FIG. 1 is a simplified representation in top view of a ball racket according to the invention in the form of a tennis racket;
FIGS. 2 and 3 depict a cross section corresponding to line 1—1 of FIG. 1, before tensioning of the strings (FIG. 2) and after this tensioning (FIG. 3);
FIGS. 4 and 5 are representations similar to FIGS. 2 and 3, in an alternate embodiment of the invention;
FIGS. 6 and 7 both depict a cross section through the racket head or tension frame of a ball racket according to the invention in an alternate embodiment;
FIG. 8 depicts a cross section through the racket head or tension frame of a ball racket according to the invention in an alternate embodiment; and
FIG. 9 is a simplified representation of a cross section through the racket head or tension frame of a ball racket according to the invention in an alternate embodiment.
The tennis racket depicted in the figures and generally designated 1 is made up of: a tension frame 2 forming the racket head and having the stringing 3 located there, which is made up of numerous sections of string or strings 4 that cross each other; and of the racket neck or racket grip shaft 6 connected to the tension frame 2 or its tension frame profile 2′ or 2 a′ (FIGS. 2-5) above a core 5, to which (shaft) the racket handle 7 is located. The tension frame profile 2′ or 2 a′, the core 5, which is formed by two bars or arms 5′ extending and diverging from the handle shaft 6. The handle shaft 6 and core form a one-piece racket frame, which in the depicted embodiment is manufactured as a hollow body or hollow frame that is closed toward the outside and made of a suitable material, such as fiber-reinforced plastic material and has a hollow profile that is closed to the outside along its entire length.

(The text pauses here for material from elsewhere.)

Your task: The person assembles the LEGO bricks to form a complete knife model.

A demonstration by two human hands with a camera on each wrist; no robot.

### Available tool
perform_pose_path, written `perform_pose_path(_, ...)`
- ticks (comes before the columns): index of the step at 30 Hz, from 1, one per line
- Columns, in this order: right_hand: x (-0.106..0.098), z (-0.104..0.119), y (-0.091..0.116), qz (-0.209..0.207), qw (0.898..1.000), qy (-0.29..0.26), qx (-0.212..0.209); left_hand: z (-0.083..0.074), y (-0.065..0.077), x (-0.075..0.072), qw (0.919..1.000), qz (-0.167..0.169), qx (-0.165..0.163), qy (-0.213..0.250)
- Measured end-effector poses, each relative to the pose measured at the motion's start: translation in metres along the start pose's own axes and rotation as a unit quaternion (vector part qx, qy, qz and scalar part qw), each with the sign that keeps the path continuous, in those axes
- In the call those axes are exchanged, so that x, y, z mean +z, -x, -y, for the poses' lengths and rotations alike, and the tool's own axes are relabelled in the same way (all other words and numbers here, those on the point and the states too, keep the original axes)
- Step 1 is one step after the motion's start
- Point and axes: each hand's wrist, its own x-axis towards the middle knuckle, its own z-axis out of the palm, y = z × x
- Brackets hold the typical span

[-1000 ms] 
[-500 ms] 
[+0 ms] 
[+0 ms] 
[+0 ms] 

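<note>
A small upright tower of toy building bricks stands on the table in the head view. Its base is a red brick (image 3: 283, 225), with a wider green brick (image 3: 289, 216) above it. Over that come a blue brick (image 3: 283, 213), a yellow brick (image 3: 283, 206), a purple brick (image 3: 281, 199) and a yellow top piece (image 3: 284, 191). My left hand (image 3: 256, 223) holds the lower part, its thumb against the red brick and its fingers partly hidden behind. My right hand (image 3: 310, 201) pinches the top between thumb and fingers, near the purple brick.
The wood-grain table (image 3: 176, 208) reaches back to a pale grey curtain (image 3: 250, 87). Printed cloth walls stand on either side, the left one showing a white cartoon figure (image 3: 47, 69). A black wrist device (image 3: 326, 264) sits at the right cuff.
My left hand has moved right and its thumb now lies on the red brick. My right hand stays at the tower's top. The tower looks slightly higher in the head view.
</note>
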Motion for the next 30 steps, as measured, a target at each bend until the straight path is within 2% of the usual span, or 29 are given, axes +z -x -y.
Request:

As shown in FIGS. 2 and 3, an outer force-buffering support profile 8 is provided for on the tension frame 2 or tension frame profile 2′ that is on the outside in relation to the stringing 3, which in the depicted embodiment encompasses the tension frame 2 or the tension frame profile 2′ along the entire long side of the tension frame 2 between the arms 5′ of the core 5. The support profile 8, in the depicted embodiment, is symmetrical to the stringing plane BE and is a hood-like profile section 9 that is open toward the stringing 3, with a concave outer surface on its outer side facing away from the stringing 3 in the area of the stringing plane BE in the cross section view in FIGS. 2 and 3, in order to form a groove-like depression 10 that encloses the racket head or the tension frame 2 on the outside. On both sides of the depression 10, the profile section 9 in the sectional view of FIGS. 2 and 3 has an essentially convex bend on the outer surface, so that it forms two sections on both sides of the stringing plane BE that both form a concave depression 11 on the inner side facing the stringing 3 in the sectional view of FIGS. 2 and 3 that likewise extends along the entire length of the support profile 8 parallel to the depression 10. Furthermore, the support profile 11 has sleeves or eyelets 12 that are, for example, formed onto the side of the profile section 9 facing the frame 2′ and extend beyond this side. The eyelets 12 are inserted through bore holes 13 and 14 of the frame profile 2′, of which one bore hole 13 is arranged on the same axis as a bore hole 14 and the axes of which lie in the stringing plane BE. The eyelets 12 themselves have bore holes 15 through which the strings 3′ are guided in the manner common to the stringing of tennis rackets that in a given direction the respective string 4 extends outward through the bore hole 15 of an eyelet 12, then within the depression 10 along the outer side of the tension frame and then through a further eyelet 12 or its bore hole 15 inward again etc. With the eyelets 12, the support profile 8 can be adjusted within certain limits in the direction of the axis of the eyelets 12 in relation to the frame profile 2′. The tension frame 2 is therefore made of two parts along at least part of its length. The support profile 8 is formed by one piece extending along the total periphery of frame 2.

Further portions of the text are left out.